BEAT KUŞAĞININ KALESİ CHELSEA HOTEL



Chelsea Hotel. Hotel Chelsea. The Chelsea. Nasıl hitap edersek edelim, hepimiz aynı mekanı anlatmaya çalışıyoruz. Çünkü dünya üzerinde belki de böyle bir geçmişe sahip olan tek otel Chelsea. Genel olarak hikaye bellidir aslında: New York'a hayata tutunmak için gelen beat kuşağı çocuklarının yolu bir gün mutlaka Chelsea Hotel'e düşer ve burası onların kurtuluş noktası olur. Aslında genel olarak batış noktaları olmuş. Ama burada ruhsal açıdan nirvanaya ulaşmaları kaçınılmaz bir hal almış. Kimler mi bu otelden geçti? Hemen söyleyeyim: Patti Smith ve biricik sevgilisi Robert Mapplethorpe, Allen Ginsberg, Jack Kerouac Charles Bukowski, Janis Joplin, Leonard Cohen, Bob Dylan, Dylan Thomas, Iggy Pop, Sid Vicious ve tabiki Nancy, Jean-Paul Sartre ve daha nice adını tarihe ve sanata kazımış isim. Ayrıca tanıdığımız birçok oyuncunun da yolu geçmiş otelden: Ethan Hawke, Uma Thurman, Jane Fonda, Dennis Hopper, Vincent Gallo, Gaby Hoffman. Andy Warhol'un burada Chelsea Girls isimli bir film çektiğini de söylemeden geçemeyeceğim.
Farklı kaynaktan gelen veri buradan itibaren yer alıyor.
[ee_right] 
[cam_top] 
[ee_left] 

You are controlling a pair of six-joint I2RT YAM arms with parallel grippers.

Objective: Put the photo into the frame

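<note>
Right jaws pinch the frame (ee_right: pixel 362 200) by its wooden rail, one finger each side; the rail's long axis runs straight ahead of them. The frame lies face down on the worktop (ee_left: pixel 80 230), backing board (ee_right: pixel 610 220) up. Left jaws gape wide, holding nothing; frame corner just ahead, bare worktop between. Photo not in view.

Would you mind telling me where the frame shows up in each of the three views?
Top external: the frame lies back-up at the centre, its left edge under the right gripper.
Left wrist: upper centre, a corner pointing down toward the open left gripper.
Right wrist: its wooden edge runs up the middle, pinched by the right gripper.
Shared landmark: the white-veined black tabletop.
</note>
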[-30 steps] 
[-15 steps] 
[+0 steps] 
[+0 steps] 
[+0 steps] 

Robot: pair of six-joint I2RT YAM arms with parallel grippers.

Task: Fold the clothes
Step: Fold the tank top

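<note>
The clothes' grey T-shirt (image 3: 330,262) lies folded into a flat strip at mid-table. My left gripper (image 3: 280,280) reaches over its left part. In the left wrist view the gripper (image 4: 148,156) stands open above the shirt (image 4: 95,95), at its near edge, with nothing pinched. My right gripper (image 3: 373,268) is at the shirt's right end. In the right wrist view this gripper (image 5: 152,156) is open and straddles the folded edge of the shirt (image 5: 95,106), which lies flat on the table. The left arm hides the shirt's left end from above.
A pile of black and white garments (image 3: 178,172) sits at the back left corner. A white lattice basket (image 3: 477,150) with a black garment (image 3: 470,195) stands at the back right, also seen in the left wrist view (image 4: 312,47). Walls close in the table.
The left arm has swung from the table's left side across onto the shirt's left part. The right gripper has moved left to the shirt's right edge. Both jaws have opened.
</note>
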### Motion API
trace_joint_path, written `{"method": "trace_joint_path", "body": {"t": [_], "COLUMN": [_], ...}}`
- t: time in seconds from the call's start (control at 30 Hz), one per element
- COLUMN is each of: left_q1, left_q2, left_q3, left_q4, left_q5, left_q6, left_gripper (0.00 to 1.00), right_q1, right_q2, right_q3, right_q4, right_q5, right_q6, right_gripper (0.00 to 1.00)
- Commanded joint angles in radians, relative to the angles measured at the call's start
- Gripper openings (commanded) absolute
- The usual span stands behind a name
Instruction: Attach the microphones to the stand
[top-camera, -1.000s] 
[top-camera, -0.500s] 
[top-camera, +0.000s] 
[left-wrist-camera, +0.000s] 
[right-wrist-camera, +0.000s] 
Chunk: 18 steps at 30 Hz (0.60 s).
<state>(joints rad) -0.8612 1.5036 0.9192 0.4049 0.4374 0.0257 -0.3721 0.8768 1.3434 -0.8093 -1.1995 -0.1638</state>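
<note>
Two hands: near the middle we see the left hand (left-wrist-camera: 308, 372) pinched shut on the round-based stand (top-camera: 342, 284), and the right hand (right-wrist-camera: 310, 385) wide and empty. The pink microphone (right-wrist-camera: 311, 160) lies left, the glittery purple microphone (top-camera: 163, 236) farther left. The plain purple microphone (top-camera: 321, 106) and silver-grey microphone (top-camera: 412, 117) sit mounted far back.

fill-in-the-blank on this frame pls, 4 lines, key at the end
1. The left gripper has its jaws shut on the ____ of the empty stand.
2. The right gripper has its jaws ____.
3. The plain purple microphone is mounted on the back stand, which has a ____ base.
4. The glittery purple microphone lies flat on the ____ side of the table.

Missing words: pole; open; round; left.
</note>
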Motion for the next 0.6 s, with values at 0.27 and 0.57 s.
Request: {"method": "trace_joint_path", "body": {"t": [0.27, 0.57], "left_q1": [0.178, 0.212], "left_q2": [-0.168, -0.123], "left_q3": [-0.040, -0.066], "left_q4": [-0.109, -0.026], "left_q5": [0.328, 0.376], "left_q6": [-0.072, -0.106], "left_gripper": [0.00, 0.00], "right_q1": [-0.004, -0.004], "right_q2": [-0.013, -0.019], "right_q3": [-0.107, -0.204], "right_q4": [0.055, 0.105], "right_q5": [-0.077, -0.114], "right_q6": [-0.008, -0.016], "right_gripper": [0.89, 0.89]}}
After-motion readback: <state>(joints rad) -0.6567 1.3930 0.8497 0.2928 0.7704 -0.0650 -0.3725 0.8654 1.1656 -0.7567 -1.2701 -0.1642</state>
Söylenenlere göre Nico'nun aynı isimli albümü daha önce çıktığı için Andy Warhol'un filmi pek duyulmamış. Warhol da zaten Nico'nun şarkısını filmleştirmek isteyerek bu işe girişmiş. Nico'nun Chelsea Girls şarkısını şuradan dinleyebilirsiniz:



Arthur Miller burada tam 6 yıl bulunmuş. Marilyn Monroe ile evliliğini bitirip Chelsea'ye yerleşmiş ve Chelsea Hotel hakkında "Bu otel Amerika'ya ait değil. Burada temizlikçiler, kurallar ve utanç duygusu yok. Sürrealliğin en yüksek noktası burası. Dikkatlice ayaklarımı şarapçıların bulunduğu kan lekeli kaldırımlara sürüyordum ve mutluydum. " demiş. Biraz da olsa Chelsea'yi anlamamıza yardımcı olmuş Miller bu sözleriyle.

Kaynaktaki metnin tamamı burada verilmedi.